Tuesday, March 12, 2013

The Airplane Saga, Part 1: One Head is Better Than Two

Somewhere during second grade I got a new kid in my class.  He told us his name was Gary, but that his family called him Chip; not because he looked like a chipmunk, but because he was a "chip off the ol' block."  I still don't believe him about that, but either way I can't remember ever calling him Gary.  To me he's been Chip the whole time.

I've never had to be the new kid in class but I imagine it's pretty traumatic.  I remember the teacher, Mrs. Belding, bringing him up in front of the class like you see in movies and introducing him while he stood there looking terrified and uncomfortable in his red wind-breaker.  On the playground later that day I kicked a soccer ball around with him for a few minutes, learned that he had enough nine volt batteries in his possession to build a life-sized replica of the Kremlin, and that was all she wrote.   

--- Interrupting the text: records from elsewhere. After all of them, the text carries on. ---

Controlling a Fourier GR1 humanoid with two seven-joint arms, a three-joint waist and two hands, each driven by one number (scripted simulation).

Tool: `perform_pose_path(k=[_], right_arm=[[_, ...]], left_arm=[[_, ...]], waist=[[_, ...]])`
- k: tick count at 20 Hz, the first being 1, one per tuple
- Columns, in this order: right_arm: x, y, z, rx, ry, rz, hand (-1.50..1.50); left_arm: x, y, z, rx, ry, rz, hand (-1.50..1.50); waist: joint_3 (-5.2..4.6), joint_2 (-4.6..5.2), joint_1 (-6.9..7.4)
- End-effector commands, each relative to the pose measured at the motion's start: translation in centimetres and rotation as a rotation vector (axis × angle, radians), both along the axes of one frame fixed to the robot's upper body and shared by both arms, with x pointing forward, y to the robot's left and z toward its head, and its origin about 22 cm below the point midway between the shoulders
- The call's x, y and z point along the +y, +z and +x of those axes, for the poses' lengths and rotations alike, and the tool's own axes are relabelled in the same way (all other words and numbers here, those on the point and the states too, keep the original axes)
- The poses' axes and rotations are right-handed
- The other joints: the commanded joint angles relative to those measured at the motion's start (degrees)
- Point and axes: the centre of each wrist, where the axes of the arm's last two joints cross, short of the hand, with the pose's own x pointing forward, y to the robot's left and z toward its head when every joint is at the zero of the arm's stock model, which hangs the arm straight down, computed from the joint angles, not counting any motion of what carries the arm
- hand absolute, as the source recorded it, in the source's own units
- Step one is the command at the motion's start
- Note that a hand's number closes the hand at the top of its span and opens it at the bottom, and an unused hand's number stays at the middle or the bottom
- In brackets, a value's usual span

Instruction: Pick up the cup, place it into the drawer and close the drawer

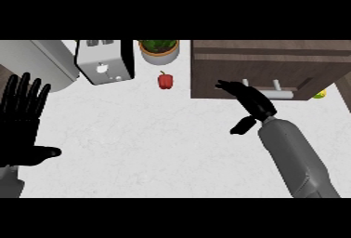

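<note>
The counter [158,139] is a pale, faintly veined stone-like slab, smooth and matte. At its back right corner stands a dark wood-grain drawer unit [267,65], boxy, with a white bar handle [277,93] on two short posts across its front; the drawer looks closed, and I cannot see inside it. The right hand [241,91], black on a smooth grey forearm, lies against that drawer front just left of the handle, fingers stretched fairly straight toward the wood, thumb hanging below, holding nothing. Something small and yellow-green [319,95] peeks out at the unit's right edge; I cannot tell what it is.

The cup shows nowhere that I can make out.

Along the back edge sit a white, glossy toaster [104,62] with two slots, a pale round pot with a leafy green plant [159,49] in it, and in front of the pot a small red bell pepper [165,80]. A rounded white appliance [44,62] fills the back left corner. No writing is readable.

The left hand [24,123] rests open at the left edge, fingers up.
</note>
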Motion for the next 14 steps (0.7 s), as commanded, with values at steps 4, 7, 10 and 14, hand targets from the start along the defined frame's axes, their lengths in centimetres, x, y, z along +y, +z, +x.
perform_pose_path(k=[4,7,10,14], right_arm=[[-1.3,1.4,3.6,0.054,-0.013,0.060,-1.50],[-2.2,1.8,4.2,0.065,-0.020,0.025,-1.50],[-4.8,4.7,5.4,0.067,-0.037,0.013,-1.50],[-5.7,4.0,5.0,0.058,-0.049,0.016,-1.50]], left_arm=[[0.9,-1.3,-0.7,0.007,-0.022,-0.009,-1.50],[0.6,-0.5,0.8,0.004,-0.020,0.000,-1.50],[0.2,-1.6,-0.1,-0.012,-0.029,0.003,-1.50],[-0.9,0.6,0.8,-0.029,-0.051,-0.003,-1.50]], waist=[[0.14,0.53,0.61],[0.19,1.07,1.50],[0.20,1.32,2.38],[0.30,1.54,3.09]])
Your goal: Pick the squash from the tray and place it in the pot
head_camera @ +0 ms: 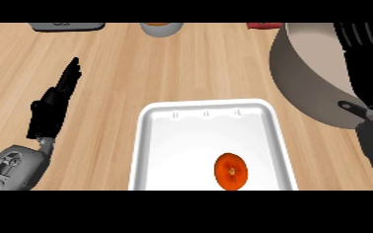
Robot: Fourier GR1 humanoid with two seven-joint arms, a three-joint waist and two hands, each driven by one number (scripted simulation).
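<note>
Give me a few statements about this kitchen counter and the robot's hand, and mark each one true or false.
1. The squash lies in the white tray. True.
2. The left hand is curled round the squash. False: it is open, fingers straight, over bare counter left of the tray.
3. The pot stands right of the tray. True.
4. The squash is already in the pot. False: it is in the tray.

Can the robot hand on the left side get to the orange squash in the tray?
Probably yes. The left robot hand rests open on the counter beside the white tray, and nothing lies between it and the squash. It would only need to lift over the tray's low rim.
</note>
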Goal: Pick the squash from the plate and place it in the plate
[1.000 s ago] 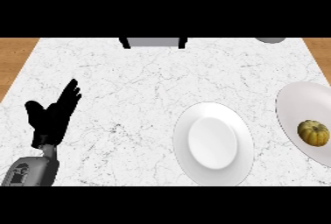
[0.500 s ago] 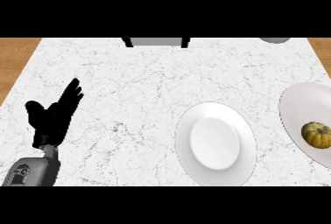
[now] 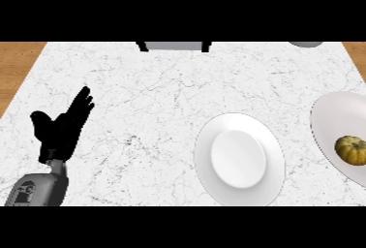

We shared a passion for building things and enjoyed many brain-storming sessions where we tossed around our potentially world-altering ideas for new inventions.  Maybe brain-storm isn't the right term.  It was more like a brain-shower, or a brain-drizzle.  Who am I kidding, it was a brain-barely-perceptible-spritz.

After one such session, in flurry of sketches, schematics, and crumpled up notebook paper complete with edge frizz, one of us hatched a terrible idea.  Unfortunately we both latched onto it like two brain-damaged snapping turtles.  It soon became the sole focus of our collective existence.

We would build an airplane.  Oh yes.  

It made sense.  We both wanted to fly, and since no amount of jumping from the tops of fence poles armed with garbage-bag parachutes had done the trick so far, what better way than to build our very own flying machine, and conquer the skies once and for all?

All the pieces fell into place.  I prided myself on my ability to whittle, so the propeller became my responsibility. It would turn under motor power, and Chip claimed to have just the lawnmower engine for the job.  Both of us had immediate access to hundreds of acres of Vermont forests where we could gather raw materials.  The plan couldn't have been more perfect.  All that remained was to build it.